──────── Data provided ────────
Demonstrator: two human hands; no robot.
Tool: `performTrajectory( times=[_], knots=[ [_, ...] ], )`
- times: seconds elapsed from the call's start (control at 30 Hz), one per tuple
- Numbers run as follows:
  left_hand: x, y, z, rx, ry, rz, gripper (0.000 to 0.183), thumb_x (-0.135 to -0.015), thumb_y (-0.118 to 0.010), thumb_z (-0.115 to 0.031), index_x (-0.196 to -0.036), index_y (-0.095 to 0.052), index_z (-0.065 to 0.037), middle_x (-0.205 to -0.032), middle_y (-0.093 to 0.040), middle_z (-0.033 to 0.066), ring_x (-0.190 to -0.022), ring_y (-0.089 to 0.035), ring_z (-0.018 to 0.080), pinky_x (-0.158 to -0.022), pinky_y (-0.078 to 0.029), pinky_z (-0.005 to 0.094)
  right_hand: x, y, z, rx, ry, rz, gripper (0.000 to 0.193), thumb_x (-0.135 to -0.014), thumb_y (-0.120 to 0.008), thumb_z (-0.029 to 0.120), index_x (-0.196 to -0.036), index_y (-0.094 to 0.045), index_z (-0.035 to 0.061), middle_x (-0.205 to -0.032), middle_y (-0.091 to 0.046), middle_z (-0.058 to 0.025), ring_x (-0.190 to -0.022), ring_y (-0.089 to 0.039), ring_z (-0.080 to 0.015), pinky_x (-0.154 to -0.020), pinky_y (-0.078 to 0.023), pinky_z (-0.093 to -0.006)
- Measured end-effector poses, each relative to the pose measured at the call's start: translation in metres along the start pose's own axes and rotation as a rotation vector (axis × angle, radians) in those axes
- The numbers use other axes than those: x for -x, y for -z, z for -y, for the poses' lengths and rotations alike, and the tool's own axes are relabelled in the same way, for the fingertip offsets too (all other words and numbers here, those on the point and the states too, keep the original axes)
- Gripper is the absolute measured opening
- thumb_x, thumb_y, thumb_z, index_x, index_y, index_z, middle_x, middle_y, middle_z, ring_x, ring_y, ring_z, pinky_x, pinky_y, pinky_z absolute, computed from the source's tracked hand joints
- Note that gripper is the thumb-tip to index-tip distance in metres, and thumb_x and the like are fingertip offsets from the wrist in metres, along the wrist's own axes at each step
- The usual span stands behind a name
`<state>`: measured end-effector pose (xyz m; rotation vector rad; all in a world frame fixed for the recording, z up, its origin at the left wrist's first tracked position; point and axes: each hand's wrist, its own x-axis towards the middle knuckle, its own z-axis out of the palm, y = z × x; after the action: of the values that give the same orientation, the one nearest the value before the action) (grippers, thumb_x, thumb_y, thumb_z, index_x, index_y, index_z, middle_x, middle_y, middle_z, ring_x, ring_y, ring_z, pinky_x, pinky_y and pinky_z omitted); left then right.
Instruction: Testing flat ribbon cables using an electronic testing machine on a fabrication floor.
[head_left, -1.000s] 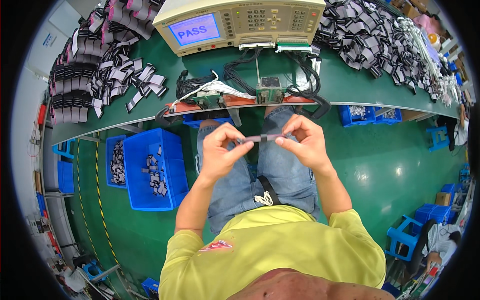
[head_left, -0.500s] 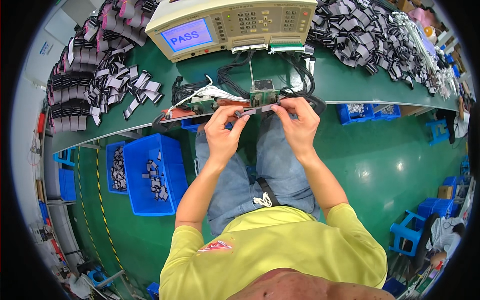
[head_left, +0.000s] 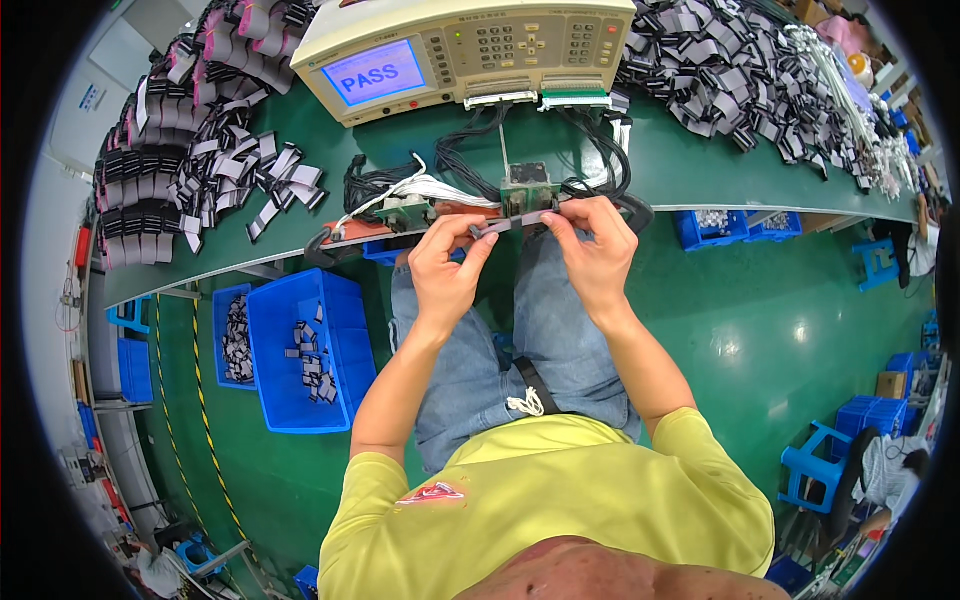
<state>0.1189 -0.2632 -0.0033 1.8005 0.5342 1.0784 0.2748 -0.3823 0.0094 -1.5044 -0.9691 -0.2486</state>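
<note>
At the table's front edge I hold a short grey ribbon cable (head_left: 506, 226) with dark connectors, stretched between both hands. My left hand (head_left: 444, 268) pinches its left end between thumb and forefinger. My right hand (head_left: 600, 252) is closed at the other end, thumb against the dark connector, beside a green circuit-board fixture (head_left: 529, 194). Fingers partly cover both ends, so whether a connector is seated in the fixture cannot be made out. Behind the fixture stands a beige cable tester (head_left: 470, 55) with a lit blue screen, joined to it by black wire bundles (head_left: 468, 145).
Ribbon cables (head_left: 150, 180) lie stacked and loose on the left of the green table (head_left: 400, 140). A large heap of ribbon cables (head_left: 730, 80) covers the far right. Blue bins (head_left: 305, 350) holding cables stand on the floor at left. Blue stools (head_left: 815, 465) and another person (head_left: 885, 480) are at right.
Both hands stay at the fixture with the ribbon cable, and shift only very slightly. The tester's screen looks the same.
</note>
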Motion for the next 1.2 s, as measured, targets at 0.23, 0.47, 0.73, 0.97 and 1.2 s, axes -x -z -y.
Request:
performTrajectory(
  times=[0.23, 0.47, 0.73, 0.97, 1.2],
  knots=[
    [0.001, -0.002, -0.001, 0.013, 0.004, -0.005, 0.023, -0.088, -0.080, 0.001, -0.111, -0.074, 0.002, -0.100, -0.074, 0.0082, -0.084, -0.069, 0.0142, -0.075, -0.056, 0.0259, -0.002, 0.000, -0.001, 0.005, -0.030, 0.009, 0.021, -0.081, -0.087, -0.001, -0.092, -0.070, -0.0021, -0.083, -0.069, -0.0083, -0.069, -0.066, -0.0162, -0.064, -0.055, -0.0279],
    [-0.002, -0.002, -0.006, -0.065, -0.001, -0.001, 0.023, -0.089, -0.081, -0.001, -0.110, -0.074, 0.002, -0.098, -0.073, 0.0073, -0.081, -0.067, 0.0118, -0.071, -0.053, 0.0245, 0.000, -0.008, -0.006, 0.094, -0.053, -0.006, 0.021, -0.082, -0.086, 0.000, -0.093, -0.068, -0.0031, -0.082, -0.066, -0.0089, -0.068, -0.066, -0.0172, -0.064, -0.055, -0.0288],
    [0.010, 0.000, -0.006, 0.062, 0.001, 0.053, 0.024, -0.088, -0.079, 0.001, -0.112, -0.073, 0.002, -0.103, -0.073, 0.0093, -0.091, -0.072, 0.0171, -0.079, -0.059, 0.0284, -0.001, 0.001, 0.010, 0.063, 0.120, 0.083, 0.026, -0.080, -0.088, 0.009, -0.099, -0.070, 0.0030, -0.095, -0.068, -0.0094, -0.075, -0.071, -0.0254, -0.065, -0.057, -0.0363],
    [0.013, 0.006, -0.014, 0.009, -0.088, 0.165, 0.026, -0.086, -0.078, 0.004, -0.111, -0.073, 0.000, -0.099, -0.073, 0.0104, -0.084, -0.072, 0.0177, -0.075, -0.058, 0.0290, -0.004, 0.001, 0.014, 0.061, 0.338, 0.404, 0.031, -0.083, -0.086, 0.027, -0.104, -0.072, 0.0080, -0.103, -0.066, -0.0062, -0.076, -0.070, -0.0255, -0.064, -0.057, -0.0379],
    [0.005, -0.011, -0.016, -0.025, -0.050, 0.137, 0.024, -0.088, -0.077, 0.003, -0.112, -0.073, 0.001, -0.095, -0.074, 0.0093, -0.080, -0.072, 0.0158, -0.075, -0.059, 0.0285, -0.005, 0.003, 0.013, 0.114, 0.230, 0.401, 0.019, -0.086, -0.083, 0.025, -0.092, -0.073, 0.0094, -0.081, -0.058, -0.0056, -0.064, -0.065, -0.0280, -0.054, -0.051, -0.0402]
  ],
)
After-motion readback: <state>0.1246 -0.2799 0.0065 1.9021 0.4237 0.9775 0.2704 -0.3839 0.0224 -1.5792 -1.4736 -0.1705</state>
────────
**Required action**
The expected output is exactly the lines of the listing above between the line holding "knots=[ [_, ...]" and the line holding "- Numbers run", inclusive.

**Result**
Tool: `performTrajectory( times=[_], knots=[ [_, ...] ], )`
- times: seconds elapsed from the call's start (control at 30 Hz), one per tuple
- Numbers run as follows:

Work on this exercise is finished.